• To do: Please copy out the lines in the entries that contain "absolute".

··· Provided records ···

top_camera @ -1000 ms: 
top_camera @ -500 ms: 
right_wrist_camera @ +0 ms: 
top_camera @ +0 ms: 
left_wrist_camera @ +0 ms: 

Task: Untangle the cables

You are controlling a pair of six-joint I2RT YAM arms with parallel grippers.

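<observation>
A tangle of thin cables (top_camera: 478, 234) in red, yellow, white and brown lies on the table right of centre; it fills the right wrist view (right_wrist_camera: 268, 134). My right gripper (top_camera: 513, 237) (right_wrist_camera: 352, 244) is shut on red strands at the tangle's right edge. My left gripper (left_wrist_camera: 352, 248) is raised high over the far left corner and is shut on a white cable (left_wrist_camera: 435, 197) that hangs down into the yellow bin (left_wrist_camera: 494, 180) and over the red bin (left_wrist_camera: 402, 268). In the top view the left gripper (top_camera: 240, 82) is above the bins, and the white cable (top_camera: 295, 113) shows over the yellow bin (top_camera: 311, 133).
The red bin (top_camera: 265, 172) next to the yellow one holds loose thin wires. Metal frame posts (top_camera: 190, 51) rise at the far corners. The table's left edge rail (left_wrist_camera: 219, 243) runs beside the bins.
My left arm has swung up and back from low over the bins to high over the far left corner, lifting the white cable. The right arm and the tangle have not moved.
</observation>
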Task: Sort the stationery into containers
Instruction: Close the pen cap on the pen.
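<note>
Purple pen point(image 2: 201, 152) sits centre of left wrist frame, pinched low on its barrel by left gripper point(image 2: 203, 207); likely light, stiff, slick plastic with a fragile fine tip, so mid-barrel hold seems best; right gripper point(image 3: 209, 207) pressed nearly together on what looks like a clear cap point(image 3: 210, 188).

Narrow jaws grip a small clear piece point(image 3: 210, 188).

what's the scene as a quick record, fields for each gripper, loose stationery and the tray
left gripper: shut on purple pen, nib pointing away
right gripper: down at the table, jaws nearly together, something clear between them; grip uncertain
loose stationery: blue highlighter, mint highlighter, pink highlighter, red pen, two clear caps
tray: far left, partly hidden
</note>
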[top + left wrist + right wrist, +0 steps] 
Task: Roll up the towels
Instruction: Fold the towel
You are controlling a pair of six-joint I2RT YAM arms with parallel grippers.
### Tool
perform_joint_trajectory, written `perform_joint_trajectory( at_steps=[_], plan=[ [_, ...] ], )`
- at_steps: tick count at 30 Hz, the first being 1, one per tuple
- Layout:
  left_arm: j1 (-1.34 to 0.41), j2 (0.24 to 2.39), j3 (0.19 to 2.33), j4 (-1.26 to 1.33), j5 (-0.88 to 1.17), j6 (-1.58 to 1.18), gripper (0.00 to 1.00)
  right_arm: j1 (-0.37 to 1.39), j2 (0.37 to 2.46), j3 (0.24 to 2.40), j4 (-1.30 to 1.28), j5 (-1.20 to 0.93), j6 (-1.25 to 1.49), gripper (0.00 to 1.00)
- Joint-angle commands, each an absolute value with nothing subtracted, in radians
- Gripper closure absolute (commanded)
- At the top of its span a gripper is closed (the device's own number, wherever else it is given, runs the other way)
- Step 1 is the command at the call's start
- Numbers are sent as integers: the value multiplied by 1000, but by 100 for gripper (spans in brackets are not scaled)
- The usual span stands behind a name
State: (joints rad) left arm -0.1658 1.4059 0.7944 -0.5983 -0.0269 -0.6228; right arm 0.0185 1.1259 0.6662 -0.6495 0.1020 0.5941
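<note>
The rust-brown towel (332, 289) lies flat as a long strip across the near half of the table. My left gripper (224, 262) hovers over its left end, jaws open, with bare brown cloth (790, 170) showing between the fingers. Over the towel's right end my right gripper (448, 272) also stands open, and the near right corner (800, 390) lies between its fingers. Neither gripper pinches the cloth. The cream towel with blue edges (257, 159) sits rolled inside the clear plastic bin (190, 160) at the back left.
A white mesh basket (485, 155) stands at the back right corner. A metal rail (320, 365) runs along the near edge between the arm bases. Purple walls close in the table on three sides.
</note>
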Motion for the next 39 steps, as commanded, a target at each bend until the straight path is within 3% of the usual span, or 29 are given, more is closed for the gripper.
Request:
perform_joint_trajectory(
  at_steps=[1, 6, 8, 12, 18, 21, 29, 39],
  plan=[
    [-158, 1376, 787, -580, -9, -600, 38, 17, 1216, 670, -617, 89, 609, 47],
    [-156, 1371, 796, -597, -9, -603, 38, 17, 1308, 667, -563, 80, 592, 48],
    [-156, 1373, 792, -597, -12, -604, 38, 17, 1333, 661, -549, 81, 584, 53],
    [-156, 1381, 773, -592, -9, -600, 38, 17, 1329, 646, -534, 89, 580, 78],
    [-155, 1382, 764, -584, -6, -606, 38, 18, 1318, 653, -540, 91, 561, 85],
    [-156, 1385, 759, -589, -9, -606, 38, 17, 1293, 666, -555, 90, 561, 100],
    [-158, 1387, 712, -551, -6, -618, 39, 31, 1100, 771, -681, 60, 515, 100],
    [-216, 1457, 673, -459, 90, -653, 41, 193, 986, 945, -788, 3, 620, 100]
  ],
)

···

• Answer for the task:
- Joint-angle commands, each an absolute value with nothing subtracted, in radians
- Gripper closure absolute (commanded)

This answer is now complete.